Take from the listing each line that has the string "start".

■ DATA BELOW:
»»

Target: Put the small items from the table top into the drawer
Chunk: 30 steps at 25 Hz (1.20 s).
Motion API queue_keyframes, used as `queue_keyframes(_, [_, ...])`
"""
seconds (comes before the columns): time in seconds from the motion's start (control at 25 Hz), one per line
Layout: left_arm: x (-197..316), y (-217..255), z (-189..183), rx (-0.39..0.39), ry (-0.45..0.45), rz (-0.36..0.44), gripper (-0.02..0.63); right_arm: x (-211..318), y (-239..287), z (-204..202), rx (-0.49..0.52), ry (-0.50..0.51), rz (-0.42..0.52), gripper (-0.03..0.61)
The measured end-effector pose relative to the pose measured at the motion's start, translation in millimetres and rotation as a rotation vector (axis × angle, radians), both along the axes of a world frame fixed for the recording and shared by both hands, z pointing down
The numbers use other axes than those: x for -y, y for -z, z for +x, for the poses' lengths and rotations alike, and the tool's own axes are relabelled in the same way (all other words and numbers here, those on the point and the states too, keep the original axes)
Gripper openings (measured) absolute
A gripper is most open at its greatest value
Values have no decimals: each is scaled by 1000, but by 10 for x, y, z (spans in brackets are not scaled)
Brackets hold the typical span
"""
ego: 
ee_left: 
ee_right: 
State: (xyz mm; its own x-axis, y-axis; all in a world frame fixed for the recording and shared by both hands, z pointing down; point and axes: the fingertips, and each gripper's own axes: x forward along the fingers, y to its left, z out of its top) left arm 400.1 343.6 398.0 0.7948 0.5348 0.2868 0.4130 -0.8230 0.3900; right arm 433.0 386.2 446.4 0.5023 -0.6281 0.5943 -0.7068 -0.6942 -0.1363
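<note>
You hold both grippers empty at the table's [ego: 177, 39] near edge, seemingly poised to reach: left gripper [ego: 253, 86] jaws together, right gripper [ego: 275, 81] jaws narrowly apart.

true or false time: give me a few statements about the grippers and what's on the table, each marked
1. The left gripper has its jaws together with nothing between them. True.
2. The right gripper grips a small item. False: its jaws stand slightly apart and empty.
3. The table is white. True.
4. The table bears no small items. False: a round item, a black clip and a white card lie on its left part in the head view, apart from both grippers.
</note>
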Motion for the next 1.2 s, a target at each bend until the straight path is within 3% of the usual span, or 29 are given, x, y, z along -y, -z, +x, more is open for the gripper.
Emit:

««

■ SOLVED PROBLEM:
seconds (comes before the columns): time in seconds from the motion's start (control at 25 Hz), one per line
The measured end-effector pose relative to the pose measured at the motion's start, translation in millimetres and rotation as a rotation vector (axis × angle, radians), both along the axes of a world frame fixed for the recording and shared by both hands, z pointing down

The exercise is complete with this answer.